§ **Exercise goal**
Start with the first line of the records below. Output each line exactly, ending with the one that contains "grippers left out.".

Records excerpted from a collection
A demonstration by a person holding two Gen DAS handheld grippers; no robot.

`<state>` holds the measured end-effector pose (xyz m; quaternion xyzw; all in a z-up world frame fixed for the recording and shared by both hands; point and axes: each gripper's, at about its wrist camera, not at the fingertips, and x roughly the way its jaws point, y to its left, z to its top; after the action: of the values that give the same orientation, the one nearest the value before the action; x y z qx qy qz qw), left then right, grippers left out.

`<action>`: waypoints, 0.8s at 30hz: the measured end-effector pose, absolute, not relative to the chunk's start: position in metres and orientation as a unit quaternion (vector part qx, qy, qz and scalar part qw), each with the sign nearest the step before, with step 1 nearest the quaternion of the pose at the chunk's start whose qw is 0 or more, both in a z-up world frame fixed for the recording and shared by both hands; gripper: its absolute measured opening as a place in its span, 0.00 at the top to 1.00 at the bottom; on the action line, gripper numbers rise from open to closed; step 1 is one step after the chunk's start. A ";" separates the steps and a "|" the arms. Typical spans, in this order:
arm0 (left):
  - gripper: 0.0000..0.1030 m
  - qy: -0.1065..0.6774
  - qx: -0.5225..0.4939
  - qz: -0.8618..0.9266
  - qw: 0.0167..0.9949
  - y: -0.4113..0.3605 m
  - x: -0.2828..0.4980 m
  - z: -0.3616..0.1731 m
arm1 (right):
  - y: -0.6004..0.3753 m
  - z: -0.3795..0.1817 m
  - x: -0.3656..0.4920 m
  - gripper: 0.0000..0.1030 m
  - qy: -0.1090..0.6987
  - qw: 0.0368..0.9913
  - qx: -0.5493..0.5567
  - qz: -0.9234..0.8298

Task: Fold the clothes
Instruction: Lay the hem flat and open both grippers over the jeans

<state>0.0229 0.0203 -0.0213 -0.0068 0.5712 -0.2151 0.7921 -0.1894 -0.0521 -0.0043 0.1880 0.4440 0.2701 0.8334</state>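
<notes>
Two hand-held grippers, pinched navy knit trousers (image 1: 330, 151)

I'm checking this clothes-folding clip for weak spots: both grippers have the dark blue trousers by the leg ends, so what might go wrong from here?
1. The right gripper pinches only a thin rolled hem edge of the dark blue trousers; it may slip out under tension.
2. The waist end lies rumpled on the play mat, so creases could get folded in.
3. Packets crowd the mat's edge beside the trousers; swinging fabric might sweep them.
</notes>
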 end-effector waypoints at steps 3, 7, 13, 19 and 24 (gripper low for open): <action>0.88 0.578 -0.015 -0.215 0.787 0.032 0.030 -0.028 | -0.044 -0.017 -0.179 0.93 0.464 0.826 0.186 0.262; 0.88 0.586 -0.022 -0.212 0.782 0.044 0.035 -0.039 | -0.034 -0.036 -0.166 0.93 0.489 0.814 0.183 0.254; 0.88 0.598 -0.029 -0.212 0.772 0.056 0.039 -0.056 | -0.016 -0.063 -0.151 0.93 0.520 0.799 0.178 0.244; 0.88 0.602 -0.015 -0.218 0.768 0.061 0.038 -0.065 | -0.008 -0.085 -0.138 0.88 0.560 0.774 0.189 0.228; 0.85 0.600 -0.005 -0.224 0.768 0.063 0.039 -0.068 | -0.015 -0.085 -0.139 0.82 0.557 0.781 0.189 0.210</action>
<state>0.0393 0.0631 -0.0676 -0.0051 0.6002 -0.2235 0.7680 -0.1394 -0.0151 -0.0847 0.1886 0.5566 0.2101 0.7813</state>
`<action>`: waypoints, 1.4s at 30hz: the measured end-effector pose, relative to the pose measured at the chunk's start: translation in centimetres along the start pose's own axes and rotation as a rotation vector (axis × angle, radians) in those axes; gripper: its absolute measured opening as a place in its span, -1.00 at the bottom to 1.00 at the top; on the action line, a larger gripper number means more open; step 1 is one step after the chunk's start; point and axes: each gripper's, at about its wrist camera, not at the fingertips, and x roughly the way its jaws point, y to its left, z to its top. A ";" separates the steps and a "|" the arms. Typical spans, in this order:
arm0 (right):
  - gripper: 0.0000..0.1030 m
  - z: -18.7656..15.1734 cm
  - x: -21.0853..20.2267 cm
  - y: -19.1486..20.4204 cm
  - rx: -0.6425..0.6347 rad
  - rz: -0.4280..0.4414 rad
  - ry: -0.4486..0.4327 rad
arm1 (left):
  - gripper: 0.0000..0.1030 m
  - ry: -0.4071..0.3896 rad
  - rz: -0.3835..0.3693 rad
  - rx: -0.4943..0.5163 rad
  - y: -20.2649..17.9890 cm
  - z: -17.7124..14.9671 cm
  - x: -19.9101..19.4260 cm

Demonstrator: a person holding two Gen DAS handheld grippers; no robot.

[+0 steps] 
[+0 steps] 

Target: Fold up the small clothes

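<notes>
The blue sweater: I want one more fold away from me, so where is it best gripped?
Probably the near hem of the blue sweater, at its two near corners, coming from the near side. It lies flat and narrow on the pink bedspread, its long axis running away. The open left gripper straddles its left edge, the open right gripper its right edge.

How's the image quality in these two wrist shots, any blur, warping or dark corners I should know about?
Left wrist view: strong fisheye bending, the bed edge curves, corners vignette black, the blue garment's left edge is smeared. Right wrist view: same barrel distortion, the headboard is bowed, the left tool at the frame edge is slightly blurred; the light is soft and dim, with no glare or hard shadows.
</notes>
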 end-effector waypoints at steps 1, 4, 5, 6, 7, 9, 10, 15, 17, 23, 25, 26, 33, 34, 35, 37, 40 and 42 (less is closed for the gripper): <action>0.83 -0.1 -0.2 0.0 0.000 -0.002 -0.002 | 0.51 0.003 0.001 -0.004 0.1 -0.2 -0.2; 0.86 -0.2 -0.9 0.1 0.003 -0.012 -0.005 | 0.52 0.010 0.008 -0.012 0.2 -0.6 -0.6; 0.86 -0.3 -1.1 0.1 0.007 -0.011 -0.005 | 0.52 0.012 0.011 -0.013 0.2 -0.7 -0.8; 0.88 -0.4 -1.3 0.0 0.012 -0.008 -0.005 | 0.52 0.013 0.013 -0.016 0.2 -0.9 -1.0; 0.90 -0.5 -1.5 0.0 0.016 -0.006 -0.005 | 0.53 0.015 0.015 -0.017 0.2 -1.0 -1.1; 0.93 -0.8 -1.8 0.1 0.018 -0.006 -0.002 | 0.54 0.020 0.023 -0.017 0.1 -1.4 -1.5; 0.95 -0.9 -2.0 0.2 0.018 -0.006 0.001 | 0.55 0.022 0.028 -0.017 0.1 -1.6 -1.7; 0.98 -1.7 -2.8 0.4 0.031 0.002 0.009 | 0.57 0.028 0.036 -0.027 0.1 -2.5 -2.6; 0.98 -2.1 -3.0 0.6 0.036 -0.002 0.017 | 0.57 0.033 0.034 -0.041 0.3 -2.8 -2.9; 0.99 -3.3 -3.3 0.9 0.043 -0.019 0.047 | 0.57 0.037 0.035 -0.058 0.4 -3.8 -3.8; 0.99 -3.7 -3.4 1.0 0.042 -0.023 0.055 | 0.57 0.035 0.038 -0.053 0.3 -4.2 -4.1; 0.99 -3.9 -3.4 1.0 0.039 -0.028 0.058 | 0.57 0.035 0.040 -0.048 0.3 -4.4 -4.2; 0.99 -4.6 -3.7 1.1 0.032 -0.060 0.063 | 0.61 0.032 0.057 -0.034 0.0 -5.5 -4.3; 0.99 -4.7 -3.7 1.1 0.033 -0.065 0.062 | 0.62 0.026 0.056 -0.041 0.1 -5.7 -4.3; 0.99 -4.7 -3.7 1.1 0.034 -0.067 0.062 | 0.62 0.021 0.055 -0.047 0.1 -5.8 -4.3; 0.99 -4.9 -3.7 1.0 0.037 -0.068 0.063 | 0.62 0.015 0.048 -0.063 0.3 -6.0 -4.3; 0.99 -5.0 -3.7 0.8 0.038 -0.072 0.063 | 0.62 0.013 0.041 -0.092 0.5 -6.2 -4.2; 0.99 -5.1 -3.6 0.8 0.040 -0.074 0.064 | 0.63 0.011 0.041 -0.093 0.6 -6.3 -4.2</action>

§ **Result of the task**
A demonstration by a person holding two Gen DAS handheld grippers; no robot.

`<state>` holds the measured end-effector pose (xyz m; quaternion xyzw; all in a z-up world frame fixed for the recording and shared by both hands; point and axes: each gripper's, at about its wrist camera, not at the fingertips, and x roughly the way its jaws point, y to its left, z to its top; after the action: of the values that give the same orientation, the one nearest the value before the action; x y z qx qy qz qw), left then right, grippers left out.

The output is complete.